Try it: Retype the listing exactly; omit pictures.

Information supplied:
--- --- ---

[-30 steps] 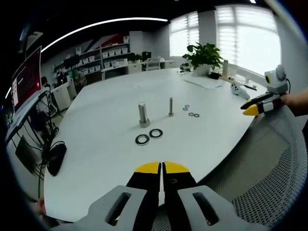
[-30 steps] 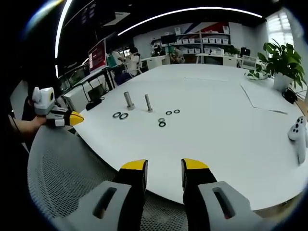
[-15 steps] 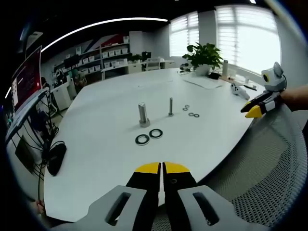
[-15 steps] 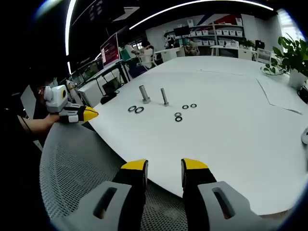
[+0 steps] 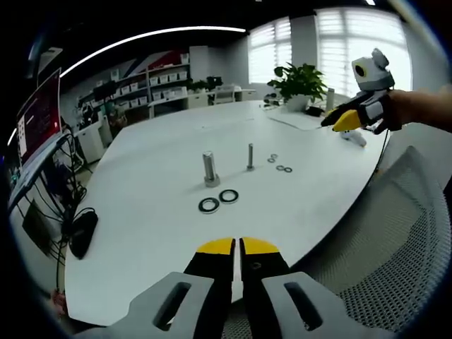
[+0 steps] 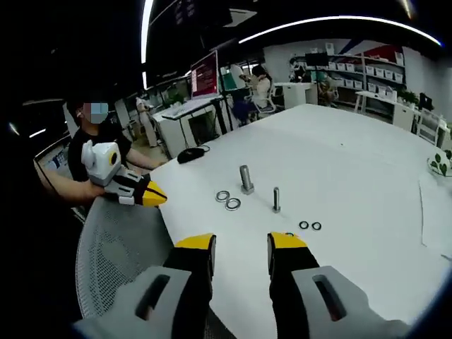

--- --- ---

Written solution:
[-30 steps] 
[-30 steps] 
[-15 steps] 
[-15 steps] 
[+0 steps] 
[+0 steps] 

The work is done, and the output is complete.